An exact copy of the data below is needed; please leave out any pictures.

*** STORED DATA Section Begins ***

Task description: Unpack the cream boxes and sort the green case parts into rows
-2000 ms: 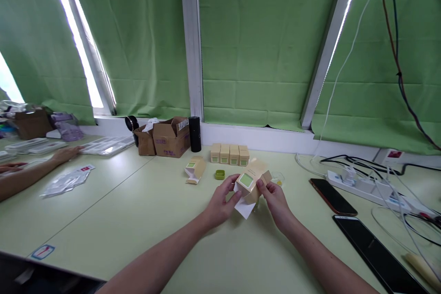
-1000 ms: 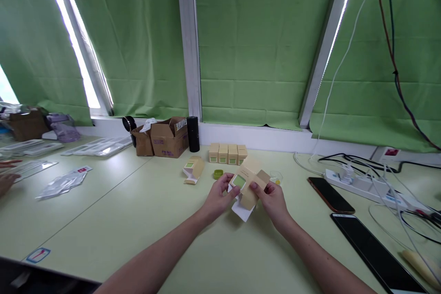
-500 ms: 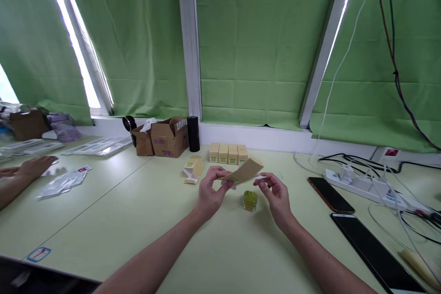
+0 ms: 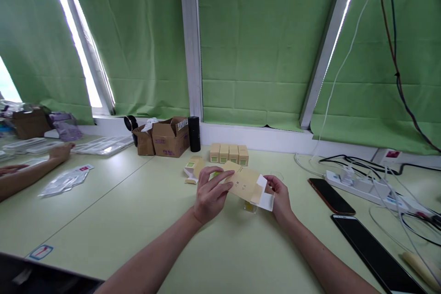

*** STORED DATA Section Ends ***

**RESULT**
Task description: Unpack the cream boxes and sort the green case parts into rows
-2000 ms: 
-1000 ms: 
-500 ms: 
+0 ms: 

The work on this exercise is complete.